Sans doute un vieillard peut encore étudier, mais ses études doivent être conformes à son âge et le préparer à quitter ce monde. — S’il nous faut étudier, livrons-nous à une étude appropriée à notre condition, de manière à pouvoir répondre comme celui à qui on demandait à quoi aboutissaient celles qu’il pratiquait, alors qu’il était en pleine décrépitude : « À partir meilleur et plus à mon aise. » Ce fut le cas de celle à laquelle s’adonnait Caton d’Utique sentant sa fin prochaîne, étude qui se trouva être l’entretien de Platon sur l’éternité de l’âme.

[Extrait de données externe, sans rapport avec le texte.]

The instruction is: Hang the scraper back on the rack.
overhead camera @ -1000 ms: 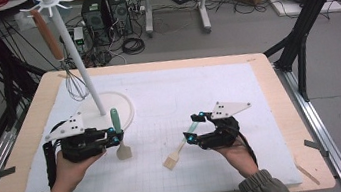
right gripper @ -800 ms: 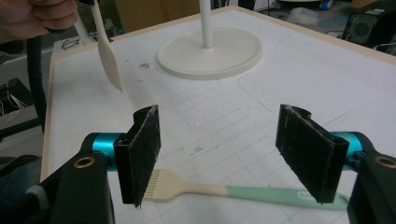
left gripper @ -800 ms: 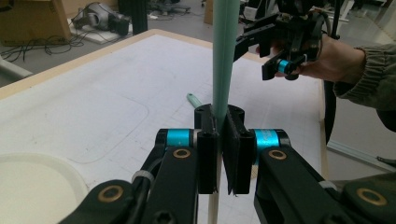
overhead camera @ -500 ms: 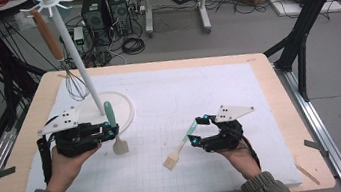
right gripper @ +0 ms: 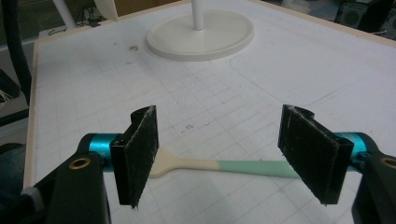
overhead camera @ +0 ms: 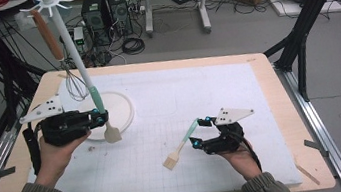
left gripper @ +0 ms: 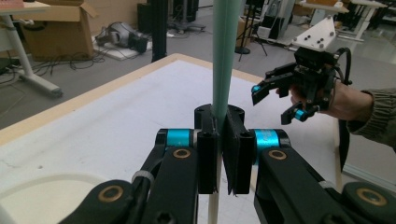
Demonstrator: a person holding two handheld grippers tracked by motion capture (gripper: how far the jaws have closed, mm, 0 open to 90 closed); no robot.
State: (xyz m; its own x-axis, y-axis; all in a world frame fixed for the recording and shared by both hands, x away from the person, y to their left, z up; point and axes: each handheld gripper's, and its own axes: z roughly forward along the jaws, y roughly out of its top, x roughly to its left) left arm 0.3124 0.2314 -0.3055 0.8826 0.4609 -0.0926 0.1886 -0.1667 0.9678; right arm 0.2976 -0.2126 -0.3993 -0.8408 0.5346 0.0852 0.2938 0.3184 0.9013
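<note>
My left gripper (overhead camera: 98, 118) is shut on the pale green handle of a spatula (overhead camera: 101, 110), which hangs upright with its cream head (overhead camera: 112, 133) just above the mat. In the left gripper view the jaws (left gripper: 219, 154) pinch that green handle (left gripper: 225, 56). A second spatula (overhead camera: 181, 146) with a green handle and cream head lies flat on the mat. My right gripper (overhead camera: 200, 132) stands open at its handle end. In the right gripper view that spatula (right gripper: 219, 164) lies crosswise beyond the wide-apart pads (right gripper: 140, 149), which do not touch it.
A white rack with a round base (overhead camera: 119, 108) and a tall pole (overhead camera: 70, 44) stands at the back left. A brown-handled whisk (overhead camera: 74, 84) hangs from its hooks. The white gridded mat (overhead camera: 197, 87) covers the wooden table (overhead camera: 278, 86).
My left gripper has risen and drifted left toward the rack, carrying its spatula off the mat. The right gripper and the lying spatula have stayed in place.
</note>
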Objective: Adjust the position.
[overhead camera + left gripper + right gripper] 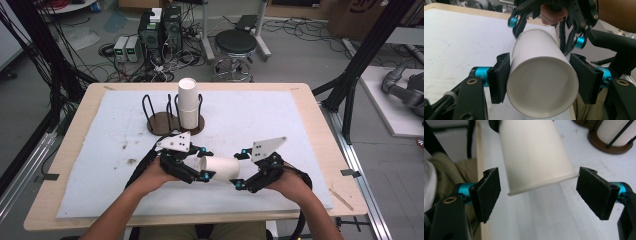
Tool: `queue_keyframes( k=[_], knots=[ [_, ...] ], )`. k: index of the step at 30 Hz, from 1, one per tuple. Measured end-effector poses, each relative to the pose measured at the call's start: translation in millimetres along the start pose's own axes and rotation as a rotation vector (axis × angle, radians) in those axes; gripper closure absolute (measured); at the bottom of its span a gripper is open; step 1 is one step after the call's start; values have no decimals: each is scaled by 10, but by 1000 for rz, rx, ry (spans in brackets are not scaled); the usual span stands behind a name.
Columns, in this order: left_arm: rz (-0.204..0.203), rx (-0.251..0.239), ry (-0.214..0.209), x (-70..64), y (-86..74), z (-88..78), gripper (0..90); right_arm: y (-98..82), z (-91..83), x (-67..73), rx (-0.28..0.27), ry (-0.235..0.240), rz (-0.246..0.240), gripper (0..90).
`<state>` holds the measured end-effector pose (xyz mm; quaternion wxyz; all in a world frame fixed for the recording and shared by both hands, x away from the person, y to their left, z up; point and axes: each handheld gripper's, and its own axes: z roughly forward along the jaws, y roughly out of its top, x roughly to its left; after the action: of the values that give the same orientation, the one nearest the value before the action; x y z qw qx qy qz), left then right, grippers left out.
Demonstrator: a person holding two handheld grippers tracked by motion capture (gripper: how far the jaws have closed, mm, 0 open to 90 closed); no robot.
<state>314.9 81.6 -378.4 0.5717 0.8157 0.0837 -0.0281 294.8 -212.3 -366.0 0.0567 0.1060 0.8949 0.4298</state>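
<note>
One white mat (250, 125), cluttered floor (300, 55)

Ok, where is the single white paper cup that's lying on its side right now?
In the high view the white paper cup lies sideways at the table's near centre, clamped at its base by the left gripper, its rim between the right gripper's open jaws.

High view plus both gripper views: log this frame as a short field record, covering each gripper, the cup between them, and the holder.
surface: white mat on a wooden table
held item: white paper cup, lying sideways
left gripper: jaws pressed on both sides of the cup's closed end
right gripper: jaws spread around the cup's rim, gap on the left side
holder: dark wire rack at the mat's far side
in holder: stack of white cups, upright
</note>
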Motion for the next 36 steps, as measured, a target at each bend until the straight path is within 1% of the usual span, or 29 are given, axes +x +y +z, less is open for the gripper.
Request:
queue_keyframes(
  k=[2, 3, 5, 11, 12, 14, 17, 18, 21, 22, 25, 27, 31, 33, 35, 36],
  knots=[
    [-8, -23, 6, 17, -27, -28, 356, -30, -72, 1, -55, 11, 25, 201],
    [-14, -36, 10, 25, -40, -40, 356, -44, -102, -3, -72, 11, 24, 201],
    [-13, -60, 22, 43, -68, -62, 357, -69, -146, 2, -103, 6, 41, 201],
    [2, -143, 47, 55, -144, -119, 357, -175, -185, -1, -166, -55, 77, 201],
    [5, -158, 52, 57, -157, -130, 357, -194, -181, -1, -171, -58, 87, 201],
    [7, -180, 57, 61, -183, -148, 356, -230, -173, 1, -192, -79, 111, 201],
    [6, -213, 68, 61, -223, -171, 356, -275, -168, -3, -219, -82, 128, 201],
    [6, -220, 68, 63, -234, -180, 356, -288, -166, 0, -226, -82, 138, 201],
    [10, -241, 73, 63, -263, -197, 356, -325, -153, 1, -235, -85, 145, 201],
    [7, -252, 67, 62, -271, -201, 356, -336, -147, 4, -237, -80, 149, 201],
    [7, -273, 66, 60, -288, -212, 356, -375, -126, 12, -244, -67, 167, 201],
    [7, -285, 64, 56, -295, -218, 356, -399, -109, 9, -247, -73, 173, 201],
    [8, -307, 48, 41, -304, -225, 356, -417, -84, 15, -254, -65, 176, 201],
    [12, -319, 35, 33, -314, -218, 356, -416, -69, 18, -262, -49, 180, 201],
    [23, -321, 27, 24, -321, -205, 356, -415, -59, 15, -264, -49, 175, 201],
    [25, -319, 22, 21, -325, -197, 356, -411, -47, 20, -264, -33, 181, 201]
  ],
)
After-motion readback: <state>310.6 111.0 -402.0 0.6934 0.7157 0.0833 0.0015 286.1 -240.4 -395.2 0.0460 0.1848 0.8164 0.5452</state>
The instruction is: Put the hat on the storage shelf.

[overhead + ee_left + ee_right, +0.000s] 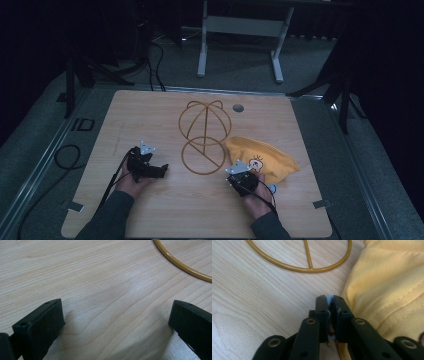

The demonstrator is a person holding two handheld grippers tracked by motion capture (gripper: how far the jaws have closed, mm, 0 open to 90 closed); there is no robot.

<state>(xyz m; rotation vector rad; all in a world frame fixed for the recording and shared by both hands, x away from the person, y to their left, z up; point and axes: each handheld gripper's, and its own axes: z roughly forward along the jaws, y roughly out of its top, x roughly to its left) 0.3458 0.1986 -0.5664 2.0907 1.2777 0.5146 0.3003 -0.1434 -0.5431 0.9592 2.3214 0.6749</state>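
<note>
On the light wooden worktop (150, 115), as seen from the high view, a yellow wire frame of two joined rings (204, 137) is laid flat near the middle. A yellow fabric cover with a small cartoon print (265, 157) is lying crumpled just right of the frame's lower ring. The left tongs (161, 170) are held low over the wood, left of the frame and apart from it. The right tongs (239, 176) are held at the near edge of the fabric. A small grey round disc (238, 107) is set into the worktop near the far edge.

From the left gripper view, the left tongs (116, 320) are seen spread wide apart with bare wood between them; a curve of the frame (182, 265) is seen at upper right.

From the right gripper view, the right tongs (330, 300) are seen pressed together, with a thin pale sliver between the tips that cannot be identified. The fabric (392, 287) is touched by the right-hand side of the tongs. The frame's ring (307, 267) is lying beyond.
</note>
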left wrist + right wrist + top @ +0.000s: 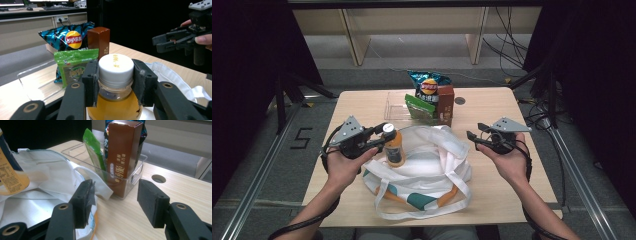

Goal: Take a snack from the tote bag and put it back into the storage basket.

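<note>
Your left gripper (115,82) clamps the juice bottle (115,100) by its cap, over the tote bag (432,165), apparently for bagging; your right gripper (113,202) waits open and empty beside the bag.

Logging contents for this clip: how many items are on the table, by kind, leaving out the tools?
Bottles: 1, bottle with white cap
Snack bags: 2, chips and green pack
Boxes: 1, brown box
Bags: 1, tote
Trays: 1, clear tray
Total: 6
</note>
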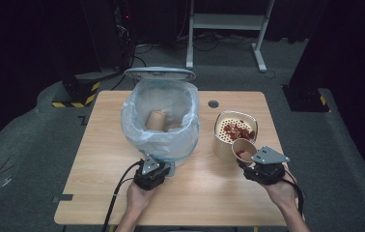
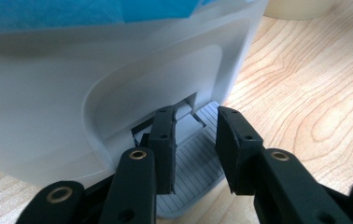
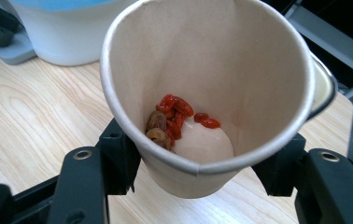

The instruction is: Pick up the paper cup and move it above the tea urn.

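Gripping paper cup (image 3: 202, 93) between right jaws | left jaws straddling bin pedal (image 2: 198, 154)

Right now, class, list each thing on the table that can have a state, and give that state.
Pedal bin: lid up, lined with a bag.
Paper cup: tilted, some berries left inside.
Strainer pot: upright, berries in it.
Left gripper: open, at the bin's pedal.
Right gripper: shut on paper cup.

Cup's (image 3: 212, 93) underside behind tool jaws
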Motion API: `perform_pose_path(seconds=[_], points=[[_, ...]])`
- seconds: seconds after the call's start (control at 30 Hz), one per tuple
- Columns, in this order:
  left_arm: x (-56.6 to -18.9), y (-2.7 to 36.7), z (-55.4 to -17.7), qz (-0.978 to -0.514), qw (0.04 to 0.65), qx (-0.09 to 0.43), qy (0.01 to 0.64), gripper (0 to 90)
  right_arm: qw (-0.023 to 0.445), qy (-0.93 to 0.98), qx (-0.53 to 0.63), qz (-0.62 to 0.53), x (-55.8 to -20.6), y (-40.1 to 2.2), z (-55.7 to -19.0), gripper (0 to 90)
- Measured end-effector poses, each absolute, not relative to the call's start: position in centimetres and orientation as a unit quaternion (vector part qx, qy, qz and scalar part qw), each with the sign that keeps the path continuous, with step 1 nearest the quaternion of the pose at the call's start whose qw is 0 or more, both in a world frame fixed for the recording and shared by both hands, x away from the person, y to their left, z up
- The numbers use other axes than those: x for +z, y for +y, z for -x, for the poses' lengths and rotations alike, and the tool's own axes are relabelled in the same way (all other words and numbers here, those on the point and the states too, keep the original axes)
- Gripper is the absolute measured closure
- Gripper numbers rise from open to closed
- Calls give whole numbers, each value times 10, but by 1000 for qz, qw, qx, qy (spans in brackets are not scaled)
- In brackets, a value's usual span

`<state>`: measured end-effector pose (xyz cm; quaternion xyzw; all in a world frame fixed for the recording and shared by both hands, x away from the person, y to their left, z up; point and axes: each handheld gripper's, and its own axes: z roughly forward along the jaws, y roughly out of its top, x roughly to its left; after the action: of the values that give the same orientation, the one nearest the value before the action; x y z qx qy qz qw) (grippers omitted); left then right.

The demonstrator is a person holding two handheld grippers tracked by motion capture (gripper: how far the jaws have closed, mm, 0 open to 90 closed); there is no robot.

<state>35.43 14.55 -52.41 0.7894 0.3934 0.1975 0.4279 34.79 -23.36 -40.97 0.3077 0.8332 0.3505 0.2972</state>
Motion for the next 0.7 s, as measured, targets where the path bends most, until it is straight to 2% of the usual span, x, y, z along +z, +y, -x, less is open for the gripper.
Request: perform_pose_path(seconds=[0.7], points=[[-524, 146, -354, -790, 424, 205, 393, 679, 263, 832, 384, -303, -400, -206, -360, 406]])
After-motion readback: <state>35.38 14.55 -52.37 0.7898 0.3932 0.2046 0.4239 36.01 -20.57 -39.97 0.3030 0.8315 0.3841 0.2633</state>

Non, comme on pourrait le croire, que depuis longtemps il ne fût prêt, sous tous rapports, à ce départ certitude de ce qui allait arriver, volonté arrétée qu’il en soit ainsi, connaissance de tout ce qui peut se savoir de ce qui nous attend au delà de la vie, de tout cela il avait plus que Platon n’en a mis dans ses écrits ; sa science et son courage étaient, à cet égard, au-dessus de ce que prône la philosophie ellemême ; et cet ouvrage, il ne l’avait pas choisi en vue de sa mort ; mais, comme quelqu’un dont une telle résolution, malgré son importance, n’interrompt même pas le sommeil, il poursuivait ses études sans en modifier le cours, pas plus qu’il n’apporta de changement aux autres occupations habituelles de son existence. La nuit où échoua sa candidature à la préture, il la passa à jouer ; celle où il devait mourir, il la passa à lire ; la perte de sa vie, celle de sa charge, n’eurent pas sur lui plus d’effet l’une que l’autre.